INSTRUCTIONS TO FOLLOW
Please write out exactly, and only, the lines from the first in the material below to the line containing "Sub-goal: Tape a", both included.

TASK MATERIAL

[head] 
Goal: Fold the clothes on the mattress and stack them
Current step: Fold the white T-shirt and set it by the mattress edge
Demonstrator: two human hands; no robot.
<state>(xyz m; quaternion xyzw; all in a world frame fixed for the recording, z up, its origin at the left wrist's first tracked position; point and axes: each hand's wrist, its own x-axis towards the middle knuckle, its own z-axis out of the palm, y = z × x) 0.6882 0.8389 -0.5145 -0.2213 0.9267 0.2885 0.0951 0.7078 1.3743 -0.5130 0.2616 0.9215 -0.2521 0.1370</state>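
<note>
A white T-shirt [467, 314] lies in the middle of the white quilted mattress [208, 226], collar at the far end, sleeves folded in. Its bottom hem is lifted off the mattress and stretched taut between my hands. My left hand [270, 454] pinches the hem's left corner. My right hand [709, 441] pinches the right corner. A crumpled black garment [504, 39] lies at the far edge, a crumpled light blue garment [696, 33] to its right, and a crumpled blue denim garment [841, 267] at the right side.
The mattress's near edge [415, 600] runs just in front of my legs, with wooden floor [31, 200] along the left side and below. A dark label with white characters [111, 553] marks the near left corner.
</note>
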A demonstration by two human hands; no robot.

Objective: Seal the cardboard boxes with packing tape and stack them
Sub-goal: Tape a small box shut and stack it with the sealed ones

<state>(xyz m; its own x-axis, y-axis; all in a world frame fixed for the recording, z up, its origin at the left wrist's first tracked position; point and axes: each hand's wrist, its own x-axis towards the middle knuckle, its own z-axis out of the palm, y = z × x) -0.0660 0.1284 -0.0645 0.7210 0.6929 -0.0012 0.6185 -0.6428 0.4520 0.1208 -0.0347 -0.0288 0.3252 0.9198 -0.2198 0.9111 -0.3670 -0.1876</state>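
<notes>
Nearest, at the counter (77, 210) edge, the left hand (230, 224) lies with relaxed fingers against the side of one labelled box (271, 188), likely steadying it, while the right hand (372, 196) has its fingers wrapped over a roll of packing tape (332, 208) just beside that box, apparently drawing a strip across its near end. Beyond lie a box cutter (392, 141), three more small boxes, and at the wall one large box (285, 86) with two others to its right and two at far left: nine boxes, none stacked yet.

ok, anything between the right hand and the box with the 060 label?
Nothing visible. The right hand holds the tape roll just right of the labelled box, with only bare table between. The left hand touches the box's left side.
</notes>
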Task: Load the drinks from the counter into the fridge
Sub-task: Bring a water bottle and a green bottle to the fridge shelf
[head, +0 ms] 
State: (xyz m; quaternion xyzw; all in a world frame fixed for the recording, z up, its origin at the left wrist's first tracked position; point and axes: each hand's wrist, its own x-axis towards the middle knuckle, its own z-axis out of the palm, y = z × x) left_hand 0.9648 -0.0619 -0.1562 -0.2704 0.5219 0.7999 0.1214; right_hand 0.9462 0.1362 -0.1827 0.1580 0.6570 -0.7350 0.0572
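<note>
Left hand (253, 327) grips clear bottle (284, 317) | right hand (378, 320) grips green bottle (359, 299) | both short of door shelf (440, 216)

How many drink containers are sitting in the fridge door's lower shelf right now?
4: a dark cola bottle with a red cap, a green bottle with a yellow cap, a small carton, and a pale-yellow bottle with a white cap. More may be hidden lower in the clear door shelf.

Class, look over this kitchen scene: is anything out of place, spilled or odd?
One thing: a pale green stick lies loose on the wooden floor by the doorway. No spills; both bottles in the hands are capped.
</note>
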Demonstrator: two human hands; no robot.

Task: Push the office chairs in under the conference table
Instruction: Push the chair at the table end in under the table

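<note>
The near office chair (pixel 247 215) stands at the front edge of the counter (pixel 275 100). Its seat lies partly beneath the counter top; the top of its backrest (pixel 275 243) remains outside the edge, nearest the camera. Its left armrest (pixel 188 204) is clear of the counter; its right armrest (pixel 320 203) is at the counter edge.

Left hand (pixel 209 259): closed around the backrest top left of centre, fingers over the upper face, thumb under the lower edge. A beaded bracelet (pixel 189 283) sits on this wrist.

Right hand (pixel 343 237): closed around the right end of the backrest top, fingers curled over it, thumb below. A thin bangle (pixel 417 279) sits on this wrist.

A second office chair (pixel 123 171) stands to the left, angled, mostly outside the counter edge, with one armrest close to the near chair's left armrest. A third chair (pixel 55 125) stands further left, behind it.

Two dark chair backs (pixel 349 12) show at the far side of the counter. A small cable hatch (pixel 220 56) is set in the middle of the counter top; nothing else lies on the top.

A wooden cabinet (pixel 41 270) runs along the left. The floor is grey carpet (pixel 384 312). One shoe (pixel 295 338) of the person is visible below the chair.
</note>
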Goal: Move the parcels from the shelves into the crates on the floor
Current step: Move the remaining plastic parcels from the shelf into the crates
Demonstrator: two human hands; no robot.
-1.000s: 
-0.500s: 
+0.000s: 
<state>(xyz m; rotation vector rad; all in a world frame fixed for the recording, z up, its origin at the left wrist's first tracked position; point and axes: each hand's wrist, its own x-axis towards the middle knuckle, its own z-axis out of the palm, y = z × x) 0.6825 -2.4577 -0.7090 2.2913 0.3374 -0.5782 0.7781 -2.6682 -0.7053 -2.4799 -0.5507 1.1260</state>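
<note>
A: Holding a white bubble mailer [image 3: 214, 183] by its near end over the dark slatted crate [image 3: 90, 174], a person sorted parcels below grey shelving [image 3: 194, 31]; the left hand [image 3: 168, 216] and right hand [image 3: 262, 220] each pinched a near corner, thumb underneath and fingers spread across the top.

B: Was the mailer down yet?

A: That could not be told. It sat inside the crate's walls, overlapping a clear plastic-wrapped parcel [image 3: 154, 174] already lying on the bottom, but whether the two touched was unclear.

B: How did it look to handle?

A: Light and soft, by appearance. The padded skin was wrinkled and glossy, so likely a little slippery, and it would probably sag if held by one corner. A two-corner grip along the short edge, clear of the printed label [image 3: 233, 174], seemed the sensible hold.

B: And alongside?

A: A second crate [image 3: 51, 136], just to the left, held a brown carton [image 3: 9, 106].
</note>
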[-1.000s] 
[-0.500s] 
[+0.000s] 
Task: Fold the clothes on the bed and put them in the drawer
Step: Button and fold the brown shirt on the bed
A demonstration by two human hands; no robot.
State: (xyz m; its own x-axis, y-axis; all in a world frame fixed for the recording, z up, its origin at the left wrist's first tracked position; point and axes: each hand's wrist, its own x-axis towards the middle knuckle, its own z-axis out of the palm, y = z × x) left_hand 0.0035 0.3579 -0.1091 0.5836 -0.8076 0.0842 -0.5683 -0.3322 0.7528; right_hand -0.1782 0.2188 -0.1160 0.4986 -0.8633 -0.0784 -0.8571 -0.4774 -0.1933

WRITTEN RESPONSE
[head] 
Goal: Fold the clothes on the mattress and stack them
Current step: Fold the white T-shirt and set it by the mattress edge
Demonstrator: two human hands; no robot.
<state>(xyz m; quaternion xyzw; all in a world frame fixed for the recording, z up, its origin at the left wrist's first tracked position; point and axes: each hand's wrist, its own x-axis towards the middle knuckle, its own z-axis out of the palm, y = z × x) 0.6882 0.8389 -0.5145 -0.2213 0.9267 0.2885 0.0951 0.7078 1.3743 -0.5130 0.2616 0.9215 -0.2521 0.1370</state>
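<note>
A white T-shirt [467, 314] lies in the middle of the white quilted mattress [208, 226], collar at the far end, sleeves folded in. Its bottom hem is lifted off the mattress and stretched taut between my hands. My left hand [270, 454] pinches the hem's left corner. My right hand [709, 441] pinches the right corner. A crumpled black garment [504, 39] lies at the far edge, a crumpled light blue garment [696, 33] to its right, and a crumpled blue denim garment [841, 267] at the right side.
The mattress's near edge [415, 600] runs just in front of my legs, with wooden floor [31, 200] along the left side and below. A dark label with white characters [111, 553] marks the near left corner.
</note>
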A demonstration by two human hands; no robot.

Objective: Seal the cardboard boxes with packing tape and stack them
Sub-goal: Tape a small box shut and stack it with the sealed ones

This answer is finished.